As the country struggles to recover from decades of conflict and widespread disease, the IRC is focusing our efforts in Tanganyika, Kasai Central, and North and South Kivu by:

  • providing emergency health care, shelter, water, sanitation, and emergency supplies to hundreds of thousands of people in eastern and central Congo;
  • empowering communities to work together on peace-building projects aimed at conflict reduction and economic recovery;
  • training health and government workers, rehabilitating hospitals and clinics, and providing essential medicine;
  • providing counselling, medical care and legal assistance to survivors of sexual assault;
  • offering a range of reproductive health services to women and adolescent girls to enable safer childbirth and improved spacing between children;
  • ensuring girls are enrolled and succeeding in school, as well supporting them with informal education, so they can take control of their futures;
  • responding to Ebola with infection prevention and control; water, sanitation and hygiene services, and community engagement and protection.

What still needs to be done?

The crisis in Congo is the second largest humanitarian crisis worldwide. The IRC’s work in Congo is more critical than ever as millions struggle to recover from ongoing conflict and meet basic needs. We pledge to put the needs of those most affected by crisis, specifically women and girls, at the forefront of our efforts and to achieve measurable improvements in health, safety, education, and economic wellbeing. 

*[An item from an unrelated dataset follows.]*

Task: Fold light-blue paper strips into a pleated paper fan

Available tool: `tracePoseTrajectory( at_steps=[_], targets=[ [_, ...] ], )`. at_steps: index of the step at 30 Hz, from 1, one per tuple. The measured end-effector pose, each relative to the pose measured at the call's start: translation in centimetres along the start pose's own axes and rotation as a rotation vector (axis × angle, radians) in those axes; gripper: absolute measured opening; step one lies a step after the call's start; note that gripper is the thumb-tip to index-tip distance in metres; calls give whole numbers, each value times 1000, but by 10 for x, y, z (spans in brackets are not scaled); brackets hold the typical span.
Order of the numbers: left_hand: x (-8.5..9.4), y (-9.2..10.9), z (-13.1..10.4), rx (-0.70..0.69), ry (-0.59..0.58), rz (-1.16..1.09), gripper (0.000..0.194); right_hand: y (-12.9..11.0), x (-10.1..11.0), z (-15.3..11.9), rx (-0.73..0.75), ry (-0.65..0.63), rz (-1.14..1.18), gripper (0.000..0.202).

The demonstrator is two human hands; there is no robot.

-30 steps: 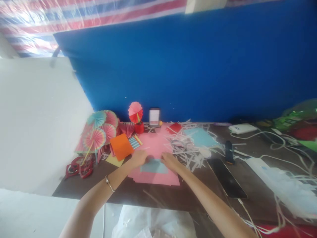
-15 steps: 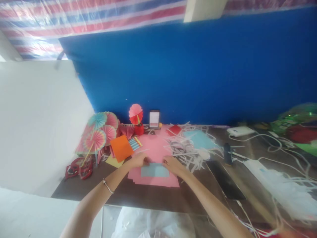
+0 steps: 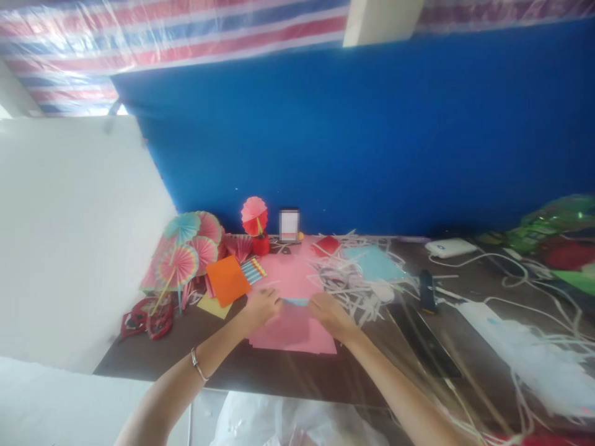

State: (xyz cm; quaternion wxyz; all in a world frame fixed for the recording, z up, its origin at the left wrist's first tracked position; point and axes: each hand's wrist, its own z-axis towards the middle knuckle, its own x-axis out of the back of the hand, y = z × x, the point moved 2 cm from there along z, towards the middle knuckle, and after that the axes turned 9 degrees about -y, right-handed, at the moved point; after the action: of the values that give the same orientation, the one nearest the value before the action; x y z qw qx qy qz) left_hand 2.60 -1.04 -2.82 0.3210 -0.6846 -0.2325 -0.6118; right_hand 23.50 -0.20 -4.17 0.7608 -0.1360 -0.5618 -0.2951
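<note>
A narrow strip of light blue paper [image 3: 295, 302] stretches between my two hands, above a pile of pink paper sheets [image 3: 292, 334]. My left hand [image 3: 264, 306] has its fingers closed on the strip's left end. At the opposite end, my right hand [image 3: 328, 313] grips it with curled fingers. Only the middle of the blue paper shows; its ends are under my fingers. A silver bracelet [image 3: 199, 364] circles my left wrist.
Left of the pink pile lie orange paper [image 3: 227, 280] and several folded paper fans [image 3: 177, 265]. White paper strips [image 3: 357, 285] are heaped on the right, near a dark phone [image 3: 425, 341], cables and a power bank [image 3: 450, 248]. A blue board [image 3: 325, 142] stands behind.
The blue paper lay flat as a wide rectangle before; now only a thin band of it shows between my hands. Both hands have turned slightly and cover its ends.
</note>
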Motion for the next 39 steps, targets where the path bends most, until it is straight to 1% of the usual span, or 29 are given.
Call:
tracePoseTrajectory(
  at_steps=[1,3,5,7,9,11,15,19,22,26,30,33,36,39],
  targets=[
    [-11,4,-1,-17,3,21,13,-3,-7,-2,36,21,-31,28],
    [-30,9,-3,-33,88,61,19,-8,-18,-7,83,59,-72,30],
    [-44,13,-6,-87,181,84,21,-12,-25,-11,99,73,-84,30],
    [-52,15,-9,-125,212,90,20,-15,-27,-14,113,63,-80,32],
    [-55,15,-12,-139,194,80,20,-17,-25,-17,126,39,-68,35],
    [-54,14,-14,-122,157,51,18,-19,-22,-19,114,4,-40,36],
    [-48,10,-21,-88,56,-59,11,-20,-17,-23,40,-66,63,30],
    [-37,8,-27,-74,-23,-201,15,-21,-14,-25,-24,-114,148,29],
    [-30,7,-26,-54,-58,-292,18,-23,-13,-21,-71,-144,154,26],
    [-29,6,-24,-29,-103,-329,23,-27,-19,-13,-54,-154,125,22],
    [-29,5,-23,-17,-113,-324,27,-29,-31,-8,-10,-166,160,27],
    [-24,3,-21,21,-101,-351,29,-27,-33,-6,-32,-190,237,27],
    [-18,-3,-20,18,-72,-508,29,-20,-28,-3,-89,-229,367,26],
    [-16,-13,-17,57,-53,-724,27,-7,-20,0,-214,-295,523,21]
  ],
)
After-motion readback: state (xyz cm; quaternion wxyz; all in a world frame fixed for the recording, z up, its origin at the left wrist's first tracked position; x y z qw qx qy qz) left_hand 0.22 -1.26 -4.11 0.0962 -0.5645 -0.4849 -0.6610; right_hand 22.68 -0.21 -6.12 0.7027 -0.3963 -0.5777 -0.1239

We will continue to support Congolese who have been forced from their homes by crisis, expanding our reach based on where the greatest need is and where we can create the biggest impact. We’ll also continue to help Congolese women and girls who have suffered from violence and struggled to rebuild their lives.

IRC teams and partners reached 2.7 million people in 2019, focusing on the areas listed below. Read more for a closer look at some of the work we will be doing over the next few years to achieve our goals:

Health

People should be protected from illness and receive medical treatment when they need it. Toward this outcome, we plan to ensure that women and girls are protected from and treated for the effects of violence.

The IRC will work to protect women and adolescent girls from unintended pregnancies by promoting best practices in contraception and family planning. We will also continue to promote training to reduce the risk of maternal and child mortality.

The IRC will also contribute to strengthening the health system in areas that have been affected by Ebola.

Safety

People should be safe in their homes and communities, and receive support when they experience harm. The IRC will strengthen our emergency response to address violence in schools and homes. We will also advocate for more services and support initiatives for survivors of violence and abuse.

Education

School-aged children should have age-appropriate literacy, numeracy, and social and emotional skills. We will reduce barriers for children to attend school through school rehabilitation, tutoring, financial assistance, and infrastructure upgrades. Working with local government and communities, the IRC will enroll and keep vulnerable children in school.

Economic wellbeing

People should have the means to meet basic needs; they should have opportunities to earn an income and build their assets. To build communities’ long-term economic resilience, we will invest in business and vocational skills training and economic recovery projects. These projects will emphasise women’s empowerment as a means to reduce gender inequality.

As in all our efforts, the IRC will strive to reach more people more quickly, increase the effectiveness of our work, listen to the concerns of those affected by our work, and hold ourselves accountable for results.